(Portrush, Co. Antrim, Northern Ireland)
After more than a week in the Republic of Ireland, I am now in Northern Ireland. Northern Ireland belongs to the U.K. but the border crossing was a complete non-event as both countries belong to the E.U. It was a long and epic journey: Westport-Knock, Knock-Sligo and Sligo-Derry by bus; a shuttle bus from the bus station to the train station; a train from Derry to Coleraine and finally a train from Coleraine to Portrush. It took more than 8 hours, with a quick shopping stop in Derry, but I enjoyed seeing so many different parts of the island in quick succession.

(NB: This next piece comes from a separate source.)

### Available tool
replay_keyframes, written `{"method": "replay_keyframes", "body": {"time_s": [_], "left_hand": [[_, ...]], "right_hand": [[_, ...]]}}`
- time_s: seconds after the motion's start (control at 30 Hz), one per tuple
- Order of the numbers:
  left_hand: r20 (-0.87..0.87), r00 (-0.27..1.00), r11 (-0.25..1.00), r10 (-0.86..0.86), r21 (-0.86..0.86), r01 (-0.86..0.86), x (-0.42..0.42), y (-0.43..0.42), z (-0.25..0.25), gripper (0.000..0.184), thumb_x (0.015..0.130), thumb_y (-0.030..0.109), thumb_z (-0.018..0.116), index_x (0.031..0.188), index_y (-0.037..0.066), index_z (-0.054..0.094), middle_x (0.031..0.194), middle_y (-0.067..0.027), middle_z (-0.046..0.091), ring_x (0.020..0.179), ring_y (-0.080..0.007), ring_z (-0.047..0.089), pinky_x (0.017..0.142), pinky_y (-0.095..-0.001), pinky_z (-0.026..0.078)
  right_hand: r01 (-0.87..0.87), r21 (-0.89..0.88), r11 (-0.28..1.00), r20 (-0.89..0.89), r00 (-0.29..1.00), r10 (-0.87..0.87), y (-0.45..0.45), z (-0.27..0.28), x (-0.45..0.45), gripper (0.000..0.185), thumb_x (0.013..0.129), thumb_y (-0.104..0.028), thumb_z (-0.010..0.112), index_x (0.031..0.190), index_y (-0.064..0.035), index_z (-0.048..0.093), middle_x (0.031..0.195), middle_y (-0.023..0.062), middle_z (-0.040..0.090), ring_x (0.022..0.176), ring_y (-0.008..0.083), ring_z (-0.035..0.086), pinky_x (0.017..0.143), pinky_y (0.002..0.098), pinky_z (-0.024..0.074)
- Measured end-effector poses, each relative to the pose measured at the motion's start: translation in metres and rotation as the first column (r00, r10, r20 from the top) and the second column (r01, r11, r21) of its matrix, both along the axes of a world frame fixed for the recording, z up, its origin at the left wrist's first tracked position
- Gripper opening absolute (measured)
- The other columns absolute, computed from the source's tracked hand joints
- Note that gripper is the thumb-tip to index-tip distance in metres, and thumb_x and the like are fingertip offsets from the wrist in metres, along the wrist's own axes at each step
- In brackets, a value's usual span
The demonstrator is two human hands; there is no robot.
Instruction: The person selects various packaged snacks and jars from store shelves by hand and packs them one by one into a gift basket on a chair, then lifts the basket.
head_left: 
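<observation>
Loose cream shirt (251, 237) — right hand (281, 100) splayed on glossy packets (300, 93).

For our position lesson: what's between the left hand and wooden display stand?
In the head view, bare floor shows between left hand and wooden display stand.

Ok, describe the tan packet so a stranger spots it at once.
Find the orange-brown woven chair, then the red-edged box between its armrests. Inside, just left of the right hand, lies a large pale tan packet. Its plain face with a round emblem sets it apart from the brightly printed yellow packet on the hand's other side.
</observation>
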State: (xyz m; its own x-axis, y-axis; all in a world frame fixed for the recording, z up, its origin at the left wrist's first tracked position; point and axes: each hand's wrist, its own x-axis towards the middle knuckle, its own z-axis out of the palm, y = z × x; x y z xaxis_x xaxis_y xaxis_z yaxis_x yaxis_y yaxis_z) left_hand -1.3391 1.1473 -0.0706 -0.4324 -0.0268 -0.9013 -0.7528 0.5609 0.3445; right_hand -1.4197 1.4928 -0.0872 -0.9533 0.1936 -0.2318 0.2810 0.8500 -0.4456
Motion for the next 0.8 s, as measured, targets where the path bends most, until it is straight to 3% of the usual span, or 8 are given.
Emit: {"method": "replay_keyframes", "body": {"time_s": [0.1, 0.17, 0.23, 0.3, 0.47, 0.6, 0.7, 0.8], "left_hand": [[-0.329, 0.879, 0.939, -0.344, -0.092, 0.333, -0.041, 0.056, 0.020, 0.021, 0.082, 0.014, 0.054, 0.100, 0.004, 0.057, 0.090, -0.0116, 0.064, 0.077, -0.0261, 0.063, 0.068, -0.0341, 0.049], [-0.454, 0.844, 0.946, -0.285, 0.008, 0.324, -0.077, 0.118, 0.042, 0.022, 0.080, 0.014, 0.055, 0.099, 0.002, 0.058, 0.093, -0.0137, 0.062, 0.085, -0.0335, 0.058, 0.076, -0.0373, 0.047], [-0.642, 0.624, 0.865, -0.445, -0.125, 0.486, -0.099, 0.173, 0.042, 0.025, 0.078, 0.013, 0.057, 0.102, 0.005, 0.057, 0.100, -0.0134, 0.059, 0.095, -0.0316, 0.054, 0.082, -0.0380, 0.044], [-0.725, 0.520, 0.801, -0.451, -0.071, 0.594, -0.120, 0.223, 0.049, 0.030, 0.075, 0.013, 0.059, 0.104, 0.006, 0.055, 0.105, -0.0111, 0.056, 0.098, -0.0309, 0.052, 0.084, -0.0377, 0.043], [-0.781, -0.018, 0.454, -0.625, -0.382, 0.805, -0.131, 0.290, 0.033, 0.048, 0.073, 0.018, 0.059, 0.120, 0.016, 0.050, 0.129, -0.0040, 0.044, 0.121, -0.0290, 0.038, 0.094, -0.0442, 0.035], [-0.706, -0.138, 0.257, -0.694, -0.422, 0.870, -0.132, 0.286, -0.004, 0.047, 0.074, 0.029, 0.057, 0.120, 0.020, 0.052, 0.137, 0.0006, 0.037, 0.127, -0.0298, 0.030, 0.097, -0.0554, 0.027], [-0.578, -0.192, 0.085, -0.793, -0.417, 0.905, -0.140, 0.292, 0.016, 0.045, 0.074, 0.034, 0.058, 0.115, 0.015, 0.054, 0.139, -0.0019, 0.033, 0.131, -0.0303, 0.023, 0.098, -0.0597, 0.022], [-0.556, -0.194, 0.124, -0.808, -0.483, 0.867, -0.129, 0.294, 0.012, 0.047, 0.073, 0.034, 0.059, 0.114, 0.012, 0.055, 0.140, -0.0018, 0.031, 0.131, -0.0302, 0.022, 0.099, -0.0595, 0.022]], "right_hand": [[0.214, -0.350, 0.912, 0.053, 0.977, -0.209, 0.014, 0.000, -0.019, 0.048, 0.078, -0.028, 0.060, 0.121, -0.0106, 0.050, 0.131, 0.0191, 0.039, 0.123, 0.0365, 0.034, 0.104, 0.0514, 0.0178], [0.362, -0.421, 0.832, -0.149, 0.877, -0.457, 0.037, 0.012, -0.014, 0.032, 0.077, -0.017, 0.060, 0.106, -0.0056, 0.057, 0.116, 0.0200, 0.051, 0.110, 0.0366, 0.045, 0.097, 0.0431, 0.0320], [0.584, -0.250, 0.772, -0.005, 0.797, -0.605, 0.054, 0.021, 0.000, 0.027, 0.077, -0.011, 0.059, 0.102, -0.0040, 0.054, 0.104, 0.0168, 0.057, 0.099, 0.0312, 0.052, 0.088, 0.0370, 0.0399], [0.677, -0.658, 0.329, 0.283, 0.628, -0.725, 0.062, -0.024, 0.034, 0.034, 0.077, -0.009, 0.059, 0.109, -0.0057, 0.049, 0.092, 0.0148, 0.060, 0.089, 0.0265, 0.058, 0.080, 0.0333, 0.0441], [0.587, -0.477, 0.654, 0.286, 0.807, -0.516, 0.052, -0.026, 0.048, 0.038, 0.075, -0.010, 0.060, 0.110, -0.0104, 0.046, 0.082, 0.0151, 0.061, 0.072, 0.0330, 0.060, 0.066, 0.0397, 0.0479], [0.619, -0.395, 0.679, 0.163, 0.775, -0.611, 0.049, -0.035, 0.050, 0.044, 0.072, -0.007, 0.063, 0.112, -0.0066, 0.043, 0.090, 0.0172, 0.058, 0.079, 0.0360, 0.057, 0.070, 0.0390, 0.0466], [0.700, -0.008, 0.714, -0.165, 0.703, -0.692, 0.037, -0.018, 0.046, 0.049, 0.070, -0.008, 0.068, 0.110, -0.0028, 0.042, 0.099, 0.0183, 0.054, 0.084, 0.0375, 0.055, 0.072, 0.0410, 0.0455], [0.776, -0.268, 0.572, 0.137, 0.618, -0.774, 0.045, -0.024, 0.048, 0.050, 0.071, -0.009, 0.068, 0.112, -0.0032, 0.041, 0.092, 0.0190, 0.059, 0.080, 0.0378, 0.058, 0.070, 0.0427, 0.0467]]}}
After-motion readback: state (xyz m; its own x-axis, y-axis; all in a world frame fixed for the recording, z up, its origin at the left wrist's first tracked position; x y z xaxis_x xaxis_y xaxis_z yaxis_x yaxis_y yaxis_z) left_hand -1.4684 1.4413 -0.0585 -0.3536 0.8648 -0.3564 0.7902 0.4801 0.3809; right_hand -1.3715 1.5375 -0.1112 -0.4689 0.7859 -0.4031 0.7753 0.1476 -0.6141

Derry (also known as Londonderry) was the first place where I had time to walk around a bit. Its city walls are still intact and, as in Dubrovnik, you can walk around the old town on top of the walls. I suppose it would have been logical to do that first. But I had a feeling that the “Abbazappa” music shop in the old town would yield results…and I was right. It was a motherlode of travel-appropriate 45 rpm singles and I am looking forward to playing them all when I get home. It was bit of a frenzy, to be honest, and after paying for them I had to rush back to the bus station in order to make my connection.
The train trip from Derry to Portrush followed a beautiful route along the sea. I’m staying in Portrush for three nights; it is a seaside resort town with a long history of welcoming travellers. Thanks to the efforts of a friend back home, I was able to meet up with a family in Portrush for dinner. They had never met me before but gave me a great welcome to their home town (as well as a great dinner). The hospitality I saw in the Republic of Ireland is also quite apparent here. Afterwards, even though it was almost 11:00 p.m., I was able to take some photographs of the shore (see this post’s “cover” photo) without any lighting difficulty. These long days really fool you – it just doesn’t feel like it is time to wind down for the night.
The next day, I met up with an old radio friend from my undergraduate days at Queen’s. He lives in the nearby town of Limavady and offered to give me an off-the-beaten-path tour of the area west of Portrush.
Among other places, we visited the “Downhill Demesne” and Mussenden Temple complex as well as the top of Binevenagh Mountain. Binevenagh, in particular, is extremely difficult to find so it was great to have a local guide. There is no way it could have been reached by public transportation. Binevenagh also confirmed that the Republic of Ireland does not have a monopoly on steep and spooky cliffs. The views were great – we could see all the way to County Donegal in the Republic.
As we hadn’t seen each other in 20 years, my friend and I had a lot of catching up to do. Obviously, a lot happens over two decades, but it was more remarkable how little our personalities seemed to have changed during that time.
Next up on the itinerary are some of the more traditional sights on the Northern Ireland coast. These will be a little more crowded but it’s not really high season yet. I just hope the notoriously fickle weather cooperates – a couple of these places are really exposed to the elements!